Overall, the findings confirmed that the Chinese version of TNAS has good reliability, validity, and longitudinal measurement invariance. From a clinical practical perspective, the items on this scale are concise, clear, and easy to understand. Furthermore, the number of items is moderate, with a completion time of about 2 min. Therefore, this tool is less burdensome and can be used in multiple centers. Importantly, the longitudinal invariance analysis demonstrated that the factorial structure of TNAS was stable across the three time points, reinforcing its validity for clinical use in repeated measurements. This suggests that TNAS can be used to accurately grasp the changes in TIPN of tumor patients during dynamic treatment, thus improving formulation of multi-channel and personalized intervention plans to prevent or alleviate the impact of TIPN on treatment effects and quality of life.

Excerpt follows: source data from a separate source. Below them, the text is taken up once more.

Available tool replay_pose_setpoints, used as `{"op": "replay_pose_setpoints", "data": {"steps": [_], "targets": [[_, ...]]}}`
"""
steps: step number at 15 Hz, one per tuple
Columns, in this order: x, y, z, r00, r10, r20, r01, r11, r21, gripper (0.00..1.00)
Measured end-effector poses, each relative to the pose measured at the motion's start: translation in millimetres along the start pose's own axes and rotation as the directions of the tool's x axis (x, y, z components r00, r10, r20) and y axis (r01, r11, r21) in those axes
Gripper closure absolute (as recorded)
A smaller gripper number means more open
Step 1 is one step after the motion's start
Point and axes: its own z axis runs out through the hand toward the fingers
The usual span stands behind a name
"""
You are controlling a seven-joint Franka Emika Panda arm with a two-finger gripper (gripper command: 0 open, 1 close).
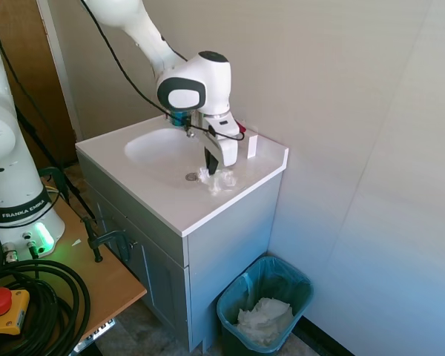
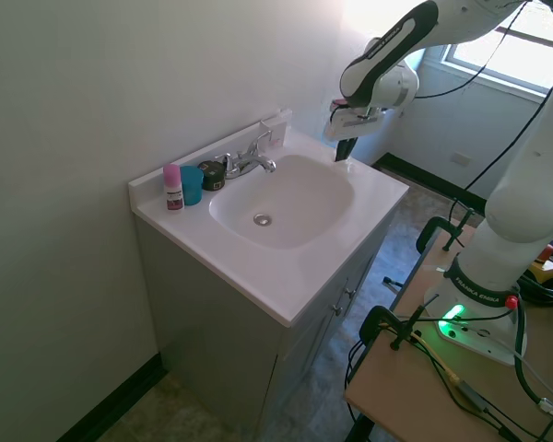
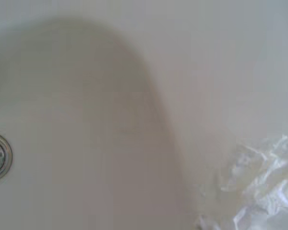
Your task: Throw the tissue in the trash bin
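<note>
The tissue [image 1: 219, 180] is a small crumpled white wad lying on the white countertop [image 1: 208, 204], at the sink basin's rim on the side toward the wall. The wrist view shows the tissue [image 3: 259, 191] close by, resting on the counter beside the basin's curve. My gripper [image 1: 212, 167] points down directly over the tissue, its tips at or just above the wad. In the second exterior view the gripper [image 2: 344, 149] hangs over the far end of the counter. The trash bin [image 1: 302, 285], dark teal with a liner, stands on the floor beside the vanity, below the counter's corner.
A larger white paper mass [image 1: 265, 319] lies inside the bin. A small white box [image 1: 252, 146] stands on the counter by the wall. The faucet [image 2: 249, 158], a pink bottle [image 2: 172, 187] and a blue cup [image 2: 192, 184] line the sink's back edge. A wooden table [image 1: 111, 278] stands beside the vanity.
</note>
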Motion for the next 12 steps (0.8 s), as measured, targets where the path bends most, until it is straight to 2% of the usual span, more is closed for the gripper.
{"op": "replay_pose_setpoints", "data": {"steps": [3,5,6,8,9,12], "targets": [[21.0,15.2,-68.1,0.998,0.036,-0.049,-0.033,0.997,0.069,1.00],[59.9,40.3,-109.3,0.989,0.113,-0.091,-0.101,0.987,0.121,1.00],[83.1,56.0,-118.6,0.983,0.152,-0.099,-0.138,0.980,0.140,1.00],[128.3,81.1,-108.4,0.977,0.197,-0.083,-0.184,0.972,0.144,1.00],[144.2,83.8,-91.2,0.978,0.197,-0.067,-0.187,0.974,0.130,1.00],[170.6,71.9,-17.3,0.988,0.152,-0.015,-0.151,0.988,0.043,1.00]]}}
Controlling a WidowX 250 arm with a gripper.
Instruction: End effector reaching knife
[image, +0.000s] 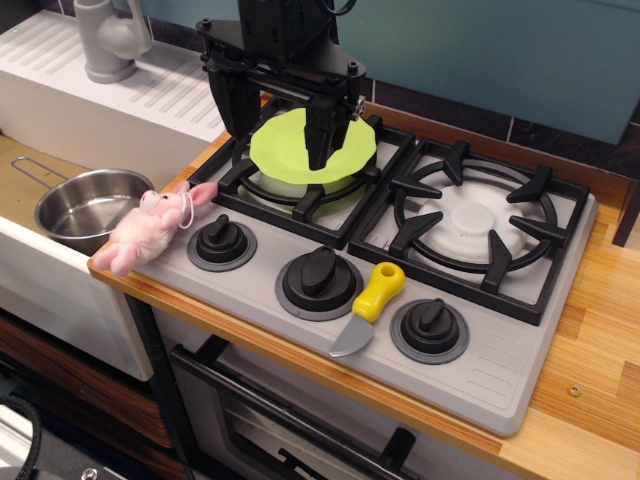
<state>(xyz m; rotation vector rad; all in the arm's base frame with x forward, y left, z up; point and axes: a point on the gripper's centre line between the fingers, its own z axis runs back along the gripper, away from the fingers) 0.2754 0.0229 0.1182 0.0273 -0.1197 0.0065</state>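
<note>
Knife, a small toy with a chunky yellow handle and short rounded grey blade, lies flat on the grey stove panel between the middle knob and right knob. Its long axis runs near-left to far-right, blade pointing toward the near edge. Well apart, the black hand hangs over the far-left burner, above the lime-green plate, fingers spread and holding nothing.

Toy knife: chunky yellow plastic handle, short rounded grey blade. Lies flat on the grey front panel of the toy stove, between the middle and right black knobs, just beside the right one. Handle points up toward the burners; blade tip points down-left toward the front edge. Nothing grips it.
</note>
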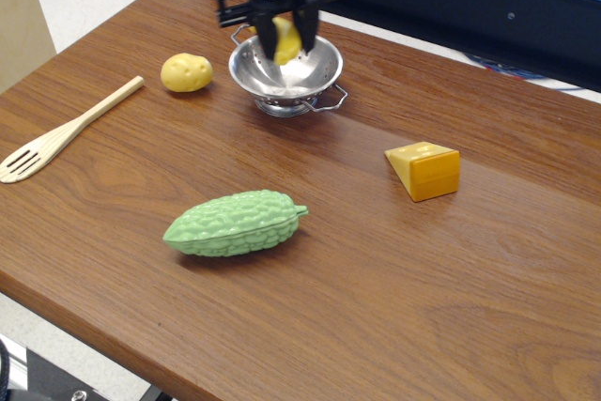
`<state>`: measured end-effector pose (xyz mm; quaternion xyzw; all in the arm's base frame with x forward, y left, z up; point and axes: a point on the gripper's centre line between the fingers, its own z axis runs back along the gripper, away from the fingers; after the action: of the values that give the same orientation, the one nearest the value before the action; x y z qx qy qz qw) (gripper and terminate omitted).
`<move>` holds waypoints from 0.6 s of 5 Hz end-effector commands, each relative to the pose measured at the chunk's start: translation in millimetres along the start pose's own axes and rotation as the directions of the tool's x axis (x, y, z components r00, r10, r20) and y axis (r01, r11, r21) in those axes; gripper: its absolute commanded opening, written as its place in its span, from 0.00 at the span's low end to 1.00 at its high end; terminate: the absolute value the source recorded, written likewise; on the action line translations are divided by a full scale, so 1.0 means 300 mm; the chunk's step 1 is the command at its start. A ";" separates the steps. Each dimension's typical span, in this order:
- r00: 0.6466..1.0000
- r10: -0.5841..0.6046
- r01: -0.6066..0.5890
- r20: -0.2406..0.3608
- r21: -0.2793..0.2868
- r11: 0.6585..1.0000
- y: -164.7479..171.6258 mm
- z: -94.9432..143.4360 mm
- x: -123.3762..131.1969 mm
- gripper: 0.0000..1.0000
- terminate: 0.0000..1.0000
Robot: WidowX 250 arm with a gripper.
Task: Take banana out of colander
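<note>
Observation.image view shows a brown wooden table (394, 260) seen from its front edge. Toward the far side sits the colander (286, 73), a shiny steel bowl with small holes and a wire loop handle on its right. Directly above the colander's bowl hangs a black gripper (285, 37), pointing straight down, its two dark fingers (308, 25) closed around the banana (286, 40). The banana is a small smooth yellow piece, held clear of the colander's inside, roughly level with the rim; the steel floor of the bowl shows bare beneath it. Just left of the colander lies a round yellow potato (186, 72), apart from it. Further left of the colander, a pale wooden slotted spoon (66, 132) lies at a slant, its handle end pointing toward the potato. Well in front of the colander, nearer the viewer, rests a bumpy green gourd (235, 223). To the right of the colander and nearer the viewer sits an orange-yellow cheese wedge (425, 170).
</note>
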<state>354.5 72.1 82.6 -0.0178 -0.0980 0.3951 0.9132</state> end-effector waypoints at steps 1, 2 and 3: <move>0.985 -0.167 0.167 0.039 0.004 0.986 0.229 0.025 -0.023 0.00 0.00; 0.971 -0.239 0.239 0.029 0.020 0.971 0.342 -0.020 -0.044 0.00 0.00; 0.957 -0.289 0.288 0.019 0.052 0.956 0.429 -0.070 -0.057 0.00 0.00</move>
<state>243.9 139.0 29.4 0.0197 -0.0820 0.2576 0.9626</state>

Nonetheless, this study has some limitations. First, the sample was limited to the urban areas of Tianjin and Jiangxi, China, indicating that the results may not be generalizable to other regions in China and other countries. Second, only three time points were selected within 3 months after the first chemotherapy due to time, manpower, and material constraints. TIPN often lasts for a long time after the end of chemotherapy. Therefore, future studies should extend the follow-up time to ensure sufficient time and fully validate the stability of the scale. Third, given that the EORTC QLQ-CIPN20 was developed without patient interviews and there is insufficient evidence of temporal stability, we only observed the correlation between TNAS and the EORTC QLQ-CIPN20 at the one-time point. In the future, a more reliable and temporally stable instrument should be selected to longitudinally investigate the criterion validity of the TNAS. Fourth, the collected neuropathic symptoms were patients’ perceptions of the symptoms within 24 h, which may be subject to memory bias. Therefore, future research should adopt ecological momentary assessments to timely capture patients’ current symptoms. Finally, more diverse populations and multicultural settings should be considered in future validation studies to determine whether different ethnic groups and multicultural settings measure the same neuropathic symptom perceptions.

Conclusion

In conclusion, these results support that the TNAS is a valid and reliable measure for TIPN within the current context. Additionally, this is the first study to empirically test the longitudinal measurement invariance of the TNAS. Accurate measurement and tracking of TIPN are valuable for designing interventions that can prevent or reduce exacerbations caused by TIPN. Therefore, this study contributes to future research and clinical practice on TIPN.